Avant l’atome, la règle : Lomé consolide son socle juridique pour encadrer les usages nucléaires civils
Il est des décisions gouvernementales qui ne font pas de bruit, mais qui dessinent des trajectoires longues. En autorisant l’adhésion du Togo à plusieurs conventions internationales majeures en matière de sûreté nucléaire, l’exécutif togolais fait le choix d’un positionnement stratégique : anticiper les risques avant même que le nucléaire civil ne prenne corps sur le territoire.
Adoptée lors du dernier Conseil des ministres de l’année 2025, cette orientation s’est traduite par l’adoption simultanée de trois projets de loi autorisant l’État à rejoindre des instruments juridiques clés du dispositif international de sûreté nucléaire. Une démarche qui, au-delà de sa portée technique, marque une volonté politique claire : inscrire durablement le pays dans les standards internationaux les plus exigeants en matière de prévention, de transparence et de coopération.
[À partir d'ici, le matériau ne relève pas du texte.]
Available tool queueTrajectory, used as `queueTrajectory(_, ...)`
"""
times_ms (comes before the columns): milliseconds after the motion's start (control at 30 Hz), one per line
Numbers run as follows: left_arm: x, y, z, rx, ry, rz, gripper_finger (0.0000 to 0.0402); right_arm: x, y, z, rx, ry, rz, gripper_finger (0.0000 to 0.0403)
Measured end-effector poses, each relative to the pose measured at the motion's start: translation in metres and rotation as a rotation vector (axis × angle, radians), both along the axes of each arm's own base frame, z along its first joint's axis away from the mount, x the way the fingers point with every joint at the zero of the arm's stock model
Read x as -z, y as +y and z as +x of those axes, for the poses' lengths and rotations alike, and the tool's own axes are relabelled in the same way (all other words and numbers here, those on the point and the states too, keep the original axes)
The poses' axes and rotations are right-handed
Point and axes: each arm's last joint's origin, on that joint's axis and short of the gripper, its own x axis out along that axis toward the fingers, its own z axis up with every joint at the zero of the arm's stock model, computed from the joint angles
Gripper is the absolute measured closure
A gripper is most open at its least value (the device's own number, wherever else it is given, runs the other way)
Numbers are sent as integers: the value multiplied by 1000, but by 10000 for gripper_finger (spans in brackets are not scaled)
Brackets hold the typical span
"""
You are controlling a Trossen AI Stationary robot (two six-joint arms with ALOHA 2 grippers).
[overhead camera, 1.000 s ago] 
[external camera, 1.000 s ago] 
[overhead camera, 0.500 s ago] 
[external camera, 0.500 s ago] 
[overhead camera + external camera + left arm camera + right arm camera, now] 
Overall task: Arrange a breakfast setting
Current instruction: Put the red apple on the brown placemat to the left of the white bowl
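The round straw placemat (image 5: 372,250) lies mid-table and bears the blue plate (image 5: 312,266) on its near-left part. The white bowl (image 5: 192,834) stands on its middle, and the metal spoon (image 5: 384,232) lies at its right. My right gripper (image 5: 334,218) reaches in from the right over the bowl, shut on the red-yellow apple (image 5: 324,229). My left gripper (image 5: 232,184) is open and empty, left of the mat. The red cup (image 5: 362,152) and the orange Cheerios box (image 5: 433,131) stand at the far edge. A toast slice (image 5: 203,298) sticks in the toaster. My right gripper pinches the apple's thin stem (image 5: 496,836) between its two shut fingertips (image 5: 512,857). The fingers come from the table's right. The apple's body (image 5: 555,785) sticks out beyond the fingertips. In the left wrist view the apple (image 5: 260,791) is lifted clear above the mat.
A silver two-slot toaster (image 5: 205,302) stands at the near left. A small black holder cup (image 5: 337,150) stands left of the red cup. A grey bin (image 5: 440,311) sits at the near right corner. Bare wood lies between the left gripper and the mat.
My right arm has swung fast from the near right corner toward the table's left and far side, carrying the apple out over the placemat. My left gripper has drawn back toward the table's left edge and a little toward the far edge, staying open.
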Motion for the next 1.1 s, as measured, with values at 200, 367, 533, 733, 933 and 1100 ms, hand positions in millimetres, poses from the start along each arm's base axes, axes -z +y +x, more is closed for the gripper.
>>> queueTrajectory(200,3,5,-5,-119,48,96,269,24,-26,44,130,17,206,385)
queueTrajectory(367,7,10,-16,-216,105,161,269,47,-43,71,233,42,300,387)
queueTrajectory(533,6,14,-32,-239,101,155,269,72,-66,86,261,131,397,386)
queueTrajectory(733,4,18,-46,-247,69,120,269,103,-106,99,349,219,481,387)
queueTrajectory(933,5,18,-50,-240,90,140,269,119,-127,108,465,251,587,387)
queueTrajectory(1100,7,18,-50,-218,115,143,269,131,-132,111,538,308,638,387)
Informer vite, assister mieux, coopérer davantage
Parmi les conventions concernées figure celle relative à la notification rapide en cas d’accident nucléaire. Son principe est simple mais fondamental : garantir une circulation immédiate et fiable de l’information lorsqu’un incident survient, afin de limiter ses effets humains, environnementaux et transfrontaliers. À cette obligation de transparence s’ajoute un second instrument portant sur l’assistance internationale en cas d’accident nucléaire ou de situation d’urgence radiologique, facilitant l’intervention rapide d’expertises et de moyens spécialisés.
Le troisième texte concerne l’amendement à la Convention sur la protection physique des matières nucléaires, pilier de la lutte contre les risques de détournement, de sabotage ou de trafic. Ensemble, ces conventions forment un triptyque cohérent, pensé pour répondre à des menaces qui dépassent largement les frontières nationales.
Un nucléaire civil encore embryonnaire, mais déjà encadré
Si le Togo ne dispose pas encore d’infrastructures nucléaires de production à grande échelle, les usages civils de la technologie sont bien réels. Radiologie médicale, agriculture, recherche scientifique, formation universitaire : ces secteurs mobilisent déjà des sources radioactives qui exigent un encadrement rigoureux.
La décision gouvernementale vient ainsi compléter un arsenal juridique national amorcé dès juin 2020 avec l’adoption de la loi sur l’utilisation sûre, sécurisée et pacifique du nucléaire. En renforçant ce cadre, Lomé choisit la prévention plutôt que la réaction, une approche rarement mise en avant dans les pays où le nucléaire reste à l’état de projection.
Des signaux politiques assumés vers l’atome maîtrisé
Depuis plusieurs mois, les signaux envoyés par les autorités togolaises convergent. La création, en janvier 2025, d’un Commissariat à l’énergie atomique marque une étape institutionnelle décisive. Cette structure est chargée de coordonner les programmes liés aux usages pacifiques du nucléaire, qu’ils concernent la santé, l’agriculture, la recherche ou, à terme, l’énergie.
Sur le plan diplomatique, l’élection du Togo au Conseil des gouverneurs de l’Agence internationale de l’énergie atomique pour la période 2025-2027 renforce cette crédibilité naissante. Elle place le pays au cœur des discussions stratégiques mondiales sur la sûreté et la gouvernance du nucléaire.
Enfin, la signature fin 2024 d’un accord avec une entreprise américaine pour explorer la piste des micro-réacteurs nucléaires, notamment destinés à une production électrique hors réseau, ouvre une perspective technologique encore prudente, mais clairement assumée.
La sûreté comme préalable politique
Plutôt que de céder à une logique d’annonce ou de promesse énergétique rapide, le Togo semble avoir fait un choix inverse : bâtir d’abord les garde-fous. L’adhésion aux conventions internationales ne préjuge pas d’un basculement immédiat vers le nucléaire énergétique, mais elle en fixe les conditions non négociables.
Dans un contexte régional où les questions énergétiques se mêlent de plus en plus aux enjeux de souveraineté, de sécurité et de développement durable, cette stratégie discrète mais structurante pourrait bien devenir un modèle de préparation en amont.